Data for analysis section start

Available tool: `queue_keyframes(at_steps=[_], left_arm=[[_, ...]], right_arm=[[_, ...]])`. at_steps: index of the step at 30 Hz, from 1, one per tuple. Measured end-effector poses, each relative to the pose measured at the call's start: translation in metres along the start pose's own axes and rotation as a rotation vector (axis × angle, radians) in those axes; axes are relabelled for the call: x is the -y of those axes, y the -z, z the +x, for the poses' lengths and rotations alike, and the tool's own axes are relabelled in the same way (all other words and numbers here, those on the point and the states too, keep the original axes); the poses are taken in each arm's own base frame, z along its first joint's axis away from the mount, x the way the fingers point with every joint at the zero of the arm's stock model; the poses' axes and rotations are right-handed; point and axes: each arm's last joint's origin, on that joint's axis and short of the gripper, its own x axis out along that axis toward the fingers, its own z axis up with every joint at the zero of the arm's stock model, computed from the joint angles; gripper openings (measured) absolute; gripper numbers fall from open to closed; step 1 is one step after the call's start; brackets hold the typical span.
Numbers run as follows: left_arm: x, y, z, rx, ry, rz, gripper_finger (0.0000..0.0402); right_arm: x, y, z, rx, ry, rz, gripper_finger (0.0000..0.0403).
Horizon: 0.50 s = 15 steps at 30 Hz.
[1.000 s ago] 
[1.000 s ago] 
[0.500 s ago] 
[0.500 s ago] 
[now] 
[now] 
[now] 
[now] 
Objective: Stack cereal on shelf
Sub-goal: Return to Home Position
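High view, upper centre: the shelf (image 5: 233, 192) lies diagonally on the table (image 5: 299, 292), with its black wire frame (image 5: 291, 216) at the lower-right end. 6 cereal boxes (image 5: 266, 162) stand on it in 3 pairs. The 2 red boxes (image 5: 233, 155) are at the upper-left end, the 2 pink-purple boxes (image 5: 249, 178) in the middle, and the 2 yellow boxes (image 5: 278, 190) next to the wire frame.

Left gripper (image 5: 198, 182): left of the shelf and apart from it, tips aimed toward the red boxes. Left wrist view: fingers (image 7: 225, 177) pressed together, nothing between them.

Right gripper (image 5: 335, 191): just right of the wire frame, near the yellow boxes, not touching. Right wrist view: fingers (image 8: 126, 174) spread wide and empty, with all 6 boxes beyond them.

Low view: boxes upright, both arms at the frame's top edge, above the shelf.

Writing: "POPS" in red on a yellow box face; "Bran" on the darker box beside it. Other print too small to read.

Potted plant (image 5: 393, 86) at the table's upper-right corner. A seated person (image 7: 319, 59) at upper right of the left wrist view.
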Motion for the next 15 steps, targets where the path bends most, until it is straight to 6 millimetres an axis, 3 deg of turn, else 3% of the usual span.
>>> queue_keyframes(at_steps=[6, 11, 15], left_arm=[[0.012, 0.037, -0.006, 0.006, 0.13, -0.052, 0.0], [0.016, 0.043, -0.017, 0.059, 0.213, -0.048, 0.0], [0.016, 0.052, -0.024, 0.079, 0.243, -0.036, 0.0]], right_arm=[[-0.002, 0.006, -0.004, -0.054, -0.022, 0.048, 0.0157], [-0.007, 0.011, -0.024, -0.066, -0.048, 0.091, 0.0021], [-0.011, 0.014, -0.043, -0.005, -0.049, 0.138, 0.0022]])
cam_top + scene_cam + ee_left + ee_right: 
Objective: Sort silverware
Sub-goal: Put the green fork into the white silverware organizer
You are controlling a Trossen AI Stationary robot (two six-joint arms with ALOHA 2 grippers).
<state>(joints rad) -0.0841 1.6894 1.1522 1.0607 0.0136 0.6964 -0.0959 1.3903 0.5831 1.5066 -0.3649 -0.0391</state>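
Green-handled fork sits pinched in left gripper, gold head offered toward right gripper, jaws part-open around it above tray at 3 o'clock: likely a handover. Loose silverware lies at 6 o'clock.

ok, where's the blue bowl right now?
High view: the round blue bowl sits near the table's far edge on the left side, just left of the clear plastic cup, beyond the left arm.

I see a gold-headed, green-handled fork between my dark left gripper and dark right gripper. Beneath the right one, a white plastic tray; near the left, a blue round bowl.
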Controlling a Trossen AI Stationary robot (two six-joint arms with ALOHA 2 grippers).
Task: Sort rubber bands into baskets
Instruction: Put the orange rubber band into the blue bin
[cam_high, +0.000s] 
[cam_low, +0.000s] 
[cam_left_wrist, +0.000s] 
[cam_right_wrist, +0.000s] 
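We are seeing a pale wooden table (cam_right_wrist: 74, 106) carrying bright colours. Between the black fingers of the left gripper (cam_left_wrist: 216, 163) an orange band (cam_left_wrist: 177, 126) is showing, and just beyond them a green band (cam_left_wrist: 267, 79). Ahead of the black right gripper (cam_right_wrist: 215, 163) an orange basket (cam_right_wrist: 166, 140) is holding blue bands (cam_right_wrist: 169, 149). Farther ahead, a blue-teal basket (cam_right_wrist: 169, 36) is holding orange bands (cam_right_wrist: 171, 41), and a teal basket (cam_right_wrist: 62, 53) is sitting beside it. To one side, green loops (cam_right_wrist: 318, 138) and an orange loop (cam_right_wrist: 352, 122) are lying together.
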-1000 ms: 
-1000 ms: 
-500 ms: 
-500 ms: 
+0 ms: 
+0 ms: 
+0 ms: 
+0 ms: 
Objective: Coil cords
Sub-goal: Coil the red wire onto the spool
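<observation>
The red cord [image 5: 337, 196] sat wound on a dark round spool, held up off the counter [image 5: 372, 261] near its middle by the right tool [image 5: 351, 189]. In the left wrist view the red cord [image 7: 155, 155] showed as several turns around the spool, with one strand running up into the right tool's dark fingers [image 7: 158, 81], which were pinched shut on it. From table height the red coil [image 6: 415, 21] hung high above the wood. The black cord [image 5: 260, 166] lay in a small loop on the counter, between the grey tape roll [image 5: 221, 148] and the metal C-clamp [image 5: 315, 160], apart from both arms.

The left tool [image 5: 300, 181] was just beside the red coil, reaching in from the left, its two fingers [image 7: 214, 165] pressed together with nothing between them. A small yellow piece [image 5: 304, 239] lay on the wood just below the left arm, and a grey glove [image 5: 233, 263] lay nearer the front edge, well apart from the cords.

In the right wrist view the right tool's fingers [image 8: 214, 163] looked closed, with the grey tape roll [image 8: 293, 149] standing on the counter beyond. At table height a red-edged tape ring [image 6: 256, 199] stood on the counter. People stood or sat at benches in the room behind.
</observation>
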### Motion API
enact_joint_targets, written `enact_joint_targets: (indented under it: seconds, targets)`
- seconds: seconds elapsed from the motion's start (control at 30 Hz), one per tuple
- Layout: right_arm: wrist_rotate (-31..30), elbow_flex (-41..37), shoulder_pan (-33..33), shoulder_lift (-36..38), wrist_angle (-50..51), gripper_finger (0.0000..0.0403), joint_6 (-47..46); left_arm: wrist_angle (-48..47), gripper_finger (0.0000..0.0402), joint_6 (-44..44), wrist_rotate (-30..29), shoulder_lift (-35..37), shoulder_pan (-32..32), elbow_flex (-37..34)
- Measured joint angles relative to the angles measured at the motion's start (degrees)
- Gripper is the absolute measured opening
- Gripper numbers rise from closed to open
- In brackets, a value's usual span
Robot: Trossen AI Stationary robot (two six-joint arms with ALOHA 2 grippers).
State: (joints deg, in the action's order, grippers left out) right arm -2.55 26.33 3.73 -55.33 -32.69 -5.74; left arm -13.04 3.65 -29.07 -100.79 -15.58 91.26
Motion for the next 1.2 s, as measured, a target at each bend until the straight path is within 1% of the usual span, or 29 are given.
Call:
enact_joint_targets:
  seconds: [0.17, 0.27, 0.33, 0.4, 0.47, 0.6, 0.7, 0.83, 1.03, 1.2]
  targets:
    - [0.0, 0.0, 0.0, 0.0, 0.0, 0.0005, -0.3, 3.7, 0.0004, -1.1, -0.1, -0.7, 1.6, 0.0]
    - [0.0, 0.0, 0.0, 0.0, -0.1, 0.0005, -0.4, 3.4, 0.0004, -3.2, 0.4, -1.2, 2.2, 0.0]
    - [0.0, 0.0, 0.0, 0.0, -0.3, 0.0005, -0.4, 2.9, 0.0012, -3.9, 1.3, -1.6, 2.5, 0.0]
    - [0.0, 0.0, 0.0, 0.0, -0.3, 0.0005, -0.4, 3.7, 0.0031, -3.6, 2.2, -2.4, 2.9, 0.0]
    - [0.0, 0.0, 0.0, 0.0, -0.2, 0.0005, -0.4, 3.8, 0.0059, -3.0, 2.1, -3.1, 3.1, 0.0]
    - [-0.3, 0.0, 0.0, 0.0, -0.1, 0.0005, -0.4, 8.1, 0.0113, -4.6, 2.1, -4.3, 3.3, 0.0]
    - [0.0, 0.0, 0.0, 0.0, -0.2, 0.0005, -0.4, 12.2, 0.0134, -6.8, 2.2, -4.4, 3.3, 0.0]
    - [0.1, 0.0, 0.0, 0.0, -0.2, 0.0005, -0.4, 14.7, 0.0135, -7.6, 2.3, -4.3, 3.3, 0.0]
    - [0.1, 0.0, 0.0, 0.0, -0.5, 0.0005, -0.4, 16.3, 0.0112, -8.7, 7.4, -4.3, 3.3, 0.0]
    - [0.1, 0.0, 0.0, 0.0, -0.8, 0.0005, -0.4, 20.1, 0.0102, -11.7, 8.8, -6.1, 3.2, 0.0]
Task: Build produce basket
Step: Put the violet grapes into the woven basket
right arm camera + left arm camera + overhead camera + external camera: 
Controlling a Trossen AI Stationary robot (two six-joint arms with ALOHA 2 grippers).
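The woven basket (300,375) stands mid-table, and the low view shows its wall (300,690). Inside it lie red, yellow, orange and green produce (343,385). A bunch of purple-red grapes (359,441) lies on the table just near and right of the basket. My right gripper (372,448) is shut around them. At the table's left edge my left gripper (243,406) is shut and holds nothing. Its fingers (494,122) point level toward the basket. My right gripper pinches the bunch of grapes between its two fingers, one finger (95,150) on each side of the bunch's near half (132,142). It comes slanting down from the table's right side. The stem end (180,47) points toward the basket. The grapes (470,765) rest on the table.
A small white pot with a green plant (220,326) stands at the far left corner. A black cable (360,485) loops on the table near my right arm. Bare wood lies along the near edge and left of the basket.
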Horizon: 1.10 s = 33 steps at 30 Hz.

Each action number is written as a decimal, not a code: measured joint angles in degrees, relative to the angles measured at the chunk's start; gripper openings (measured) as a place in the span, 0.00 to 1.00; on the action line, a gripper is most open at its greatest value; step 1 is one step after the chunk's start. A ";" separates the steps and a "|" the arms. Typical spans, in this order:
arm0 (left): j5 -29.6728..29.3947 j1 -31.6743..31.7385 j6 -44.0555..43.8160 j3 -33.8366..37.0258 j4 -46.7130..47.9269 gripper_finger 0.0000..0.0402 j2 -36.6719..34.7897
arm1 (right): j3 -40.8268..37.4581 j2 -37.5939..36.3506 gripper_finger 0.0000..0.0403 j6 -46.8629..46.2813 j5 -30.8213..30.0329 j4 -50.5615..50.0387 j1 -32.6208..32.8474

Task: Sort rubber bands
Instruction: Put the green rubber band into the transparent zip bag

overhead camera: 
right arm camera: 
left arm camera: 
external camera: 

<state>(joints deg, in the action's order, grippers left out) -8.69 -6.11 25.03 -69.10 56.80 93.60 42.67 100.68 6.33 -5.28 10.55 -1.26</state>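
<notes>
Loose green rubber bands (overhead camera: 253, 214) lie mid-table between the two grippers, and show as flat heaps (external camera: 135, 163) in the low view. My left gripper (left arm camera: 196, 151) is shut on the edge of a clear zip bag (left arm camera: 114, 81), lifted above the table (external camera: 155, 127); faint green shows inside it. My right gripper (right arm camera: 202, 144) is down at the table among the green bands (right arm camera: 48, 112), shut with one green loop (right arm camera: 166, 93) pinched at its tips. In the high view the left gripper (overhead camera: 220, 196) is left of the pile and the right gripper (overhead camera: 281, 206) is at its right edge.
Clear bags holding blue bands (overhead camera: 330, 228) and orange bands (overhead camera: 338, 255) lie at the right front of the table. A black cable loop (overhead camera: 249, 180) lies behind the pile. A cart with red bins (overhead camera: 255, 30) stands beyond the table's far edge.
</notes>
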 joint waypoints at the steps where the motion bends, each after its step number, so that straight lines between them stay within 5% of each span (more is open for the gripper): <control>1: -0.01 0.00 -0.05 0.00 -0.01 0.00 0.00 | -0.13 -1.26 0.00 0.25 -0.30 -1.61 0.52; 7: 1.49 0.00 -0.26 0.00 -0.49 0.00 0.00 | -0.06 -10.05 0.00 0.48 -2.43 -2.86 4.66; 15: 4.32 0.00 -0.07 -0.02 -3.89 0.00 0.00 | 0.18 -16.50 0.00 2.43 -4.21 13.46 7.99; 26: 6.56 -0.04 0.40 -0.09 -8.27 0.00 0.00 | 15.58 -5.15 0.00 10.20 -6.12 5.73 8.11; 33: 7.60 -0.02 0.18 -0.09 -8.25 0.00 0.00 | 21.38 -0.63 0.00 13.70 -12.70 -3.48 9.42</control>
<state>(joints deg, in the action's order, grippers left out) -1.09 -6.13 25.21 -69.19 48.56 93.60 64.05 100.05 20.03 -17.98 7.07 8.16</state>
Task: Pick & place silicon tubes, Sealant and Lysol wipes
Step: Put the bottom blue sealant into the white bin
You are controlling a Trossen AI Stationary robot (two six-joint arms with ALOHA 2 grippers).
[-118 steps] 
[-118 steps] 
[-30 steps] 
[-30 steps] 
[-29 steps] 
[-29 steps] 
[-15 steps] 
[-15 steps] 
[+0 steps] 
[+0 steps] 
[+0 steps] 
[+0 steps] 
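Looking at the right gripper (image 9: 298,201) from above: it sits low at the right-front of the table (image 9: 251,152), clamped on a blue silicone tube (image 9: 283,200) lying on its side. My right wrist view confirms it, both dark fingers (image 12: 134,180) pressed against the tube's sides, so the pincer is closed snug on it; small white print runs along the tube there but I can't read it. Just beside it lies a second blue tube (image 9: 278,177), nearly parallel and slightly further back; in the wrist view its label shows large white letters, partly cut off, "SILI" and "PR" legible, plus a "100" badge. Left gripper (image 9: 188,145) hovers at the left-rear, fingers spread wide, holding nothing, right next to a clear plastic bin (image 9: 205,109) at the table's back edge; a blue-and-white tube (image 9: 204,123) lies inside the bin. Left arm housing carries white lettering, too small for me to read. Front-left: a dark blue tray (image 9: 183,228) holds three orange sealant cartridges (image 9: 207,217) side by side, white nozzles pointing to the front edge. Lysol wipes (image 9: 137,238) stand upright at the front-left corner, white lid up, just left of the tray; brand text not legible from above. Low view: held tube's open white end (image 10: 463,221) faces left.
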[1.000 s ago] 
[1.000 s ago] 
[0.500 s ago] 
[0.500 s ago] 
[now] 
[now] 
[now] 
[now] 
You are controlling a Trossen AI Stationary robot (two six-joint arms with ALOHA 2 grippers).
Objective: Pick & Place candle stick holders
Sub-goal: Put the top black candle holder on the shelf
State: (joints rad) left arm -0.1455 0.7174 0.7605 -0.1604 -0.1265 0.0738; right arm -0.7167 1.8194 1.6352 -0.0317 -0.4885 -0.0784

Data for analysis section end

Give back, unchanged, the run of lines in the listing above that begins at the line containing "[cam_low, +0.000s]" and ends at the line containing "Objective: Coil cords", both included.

[cam_low, +0.000s] 
[cam_left_wrist, +0.000s] 
[cam_right_wrist, +0.000s] 
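We are seeing a pale wooden table (cam_right_wrist: 74, 106) carrying bright colours. Between the black fingers of the left gripper (cam_left_wrist: 216, 163) an orange band (cam_left_wrist: 177, 126) is showing, and just beyond them a green band (cam_left_wrist: 267, 79). Ahead of the black right gripper (cam_right_wrist: 215, 163) an orange basket (cam_right_wrist: 166, 140) is holding blue bands (cam_right_wrist: 169, 149). Farther ahead, a blue-teal basket (cam_right_wrist: 169, 36) is holding orange bands (cam_right_wrist: 171, 41), and a teal basket (cam_right_wrist: 62, 53) is sitting beside it. To one side, green loops (cam_right_wrist: 318, 138) and an orange loop (cam_right_wrist: 352, 122) are lying together.
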-1000 ms: 
-1000 ms: 
-500 ms: 
-500 ms: 
+0 ms: 
+0 ms: 
+0 ms: 
+0 ms: 
Objective: Coil cords

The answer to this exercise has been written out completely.